There is a very strong correlation between NAS and RND.

cor.test(nas_f1$P, garg_f1$P)
#> 
#>  Pearson's product-moment correlation
#> 
#> data:  nas_f1$P and garg_f1$P
#> t = -24.93, df = 74, p-value < 2.2e-16
#> alternative hypothesis: true correlation is not equal to 0
#> 95 percent confidence interval:
#>  -0.9650781 -0.9148179
#> sample estimates:
#>        cor 
#> -0.9453038

Example: Word Embedding Association Test

This example reproduces the detection of “Math. vs Arts” gender bias in Caliskan et al (2017).

data(glove_math) # a subset of the original GLoVE word vectors

S4 <- c("math", "algebra", "geometry", "calculus", "equations", "computation", "numbers", "addition")
T4 <- c("poetry", "art", "dance", "literature", "novel", "symphony", "drama", "sculpture")
A4 <- c("male", "man", "boy", "brother", "he", "him", "his", "son")
B4 <- c("female", "woman", "girl", "sister", "she", "her", "hers", "daughter")
sw <- query(glove_math, S4, T4, A4, B4)

# extraction of effect size
sw
#> 
#> ── sweater object ──────────────────────────────────────────────────────────────
#> Test type:  weat 
#> Effect size:  1.055015
#> 
#> ── Functions ───────────────────────────────────────────────────────────────────
#> • `calculate_es()`: Calculate effect size
#> • `weat_resampling()`: Conduct statistical test

A note about the effect size

By default, the effect size from the function weat_es is adjusted by the pooled standard deviaion (see Page 2 of Caliskan et al. 2007). The standardized effect size can be interpreted the way as Cohen’s d (Cohen, 1988).

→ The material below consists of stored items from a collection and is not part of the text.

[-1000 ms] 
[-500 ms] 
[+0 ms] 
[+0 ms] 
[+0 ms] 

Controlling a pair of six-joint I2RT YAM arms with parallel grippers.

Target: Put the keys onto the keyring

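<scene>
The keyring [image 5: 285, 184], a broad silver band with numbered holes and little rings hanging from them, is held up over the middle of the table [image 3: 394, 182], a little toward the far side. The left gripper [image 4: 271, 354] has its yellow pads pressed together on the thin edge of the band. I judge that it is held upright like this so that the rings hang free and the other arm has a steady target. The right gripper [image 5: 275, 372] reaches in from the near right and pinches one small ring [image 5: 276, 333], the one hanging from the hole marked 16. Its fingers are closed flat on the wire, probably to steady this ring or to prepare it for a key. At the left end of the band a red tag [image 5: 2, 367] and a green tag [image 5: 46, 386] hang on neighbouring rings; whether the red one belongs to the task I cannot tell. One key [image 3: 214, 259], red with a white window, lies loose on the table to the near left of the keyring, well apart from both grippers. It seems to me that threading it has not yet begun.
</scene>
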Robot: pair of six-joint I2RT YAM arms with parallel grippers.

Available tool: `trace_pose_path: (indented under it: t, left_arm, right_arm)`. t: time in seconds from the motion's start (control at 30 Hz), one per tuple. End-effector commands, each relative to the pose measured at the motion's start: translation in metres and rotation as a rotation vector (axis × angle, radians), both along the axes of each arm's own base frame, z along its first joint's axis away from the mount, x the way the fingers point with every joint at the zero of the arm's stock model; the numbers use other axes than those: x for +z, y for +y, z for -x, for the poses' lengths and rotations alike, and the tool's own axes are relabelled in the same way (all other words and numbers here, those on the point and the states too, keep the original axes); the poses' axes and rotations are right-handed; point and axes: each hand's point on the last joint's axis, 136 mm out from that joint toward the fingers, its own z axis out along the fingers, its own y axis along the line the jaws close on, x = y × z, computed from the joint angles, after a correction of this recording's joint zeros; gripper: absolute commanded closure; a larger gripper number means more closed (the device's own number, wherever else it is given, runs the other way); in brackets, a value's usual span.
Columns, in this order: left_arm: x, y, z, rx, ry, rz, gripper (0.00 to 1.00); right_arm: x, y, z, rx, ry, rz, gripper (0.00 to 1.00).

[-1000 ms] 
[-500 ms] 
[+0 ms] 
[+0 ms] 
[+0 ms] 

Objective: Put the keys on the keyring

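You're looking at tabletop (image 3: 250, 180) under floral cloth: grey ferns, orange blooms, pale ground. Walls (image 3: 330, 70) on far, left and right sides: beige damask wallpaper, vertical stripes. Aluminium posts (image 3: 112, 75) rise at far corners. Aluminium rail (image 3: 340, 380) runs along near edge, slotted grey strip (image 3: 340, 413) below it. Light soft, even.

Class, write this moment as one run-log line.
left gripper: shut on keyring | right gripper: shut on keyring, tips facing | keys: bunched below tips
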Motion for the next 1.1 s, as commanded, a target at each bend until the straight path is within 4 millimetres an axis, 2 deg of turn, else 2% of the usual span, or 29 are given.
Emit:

One can also get the unstandardized version (aka. test statistic in the original paper):

## weat_es
calculate_es(sw, standardize = FALSE)
#> [1] 0.02486533

The original implementation assumes equal size of S and T. This assumption can be relaxed by pooling the standard deviaion with sample size adjustment. The function weat_es does it when S and T are of different length.

Also, the effect size can be converted to point-biserial correlation (mathematically equivalent to the Pearson’s product moment correlation).

weat_es(sw, r = TRUE)
#> [1] 0.4912066

Exact test

The exact test described in Caliskan et al. (2017) is also available. But it takes a long time to calculate.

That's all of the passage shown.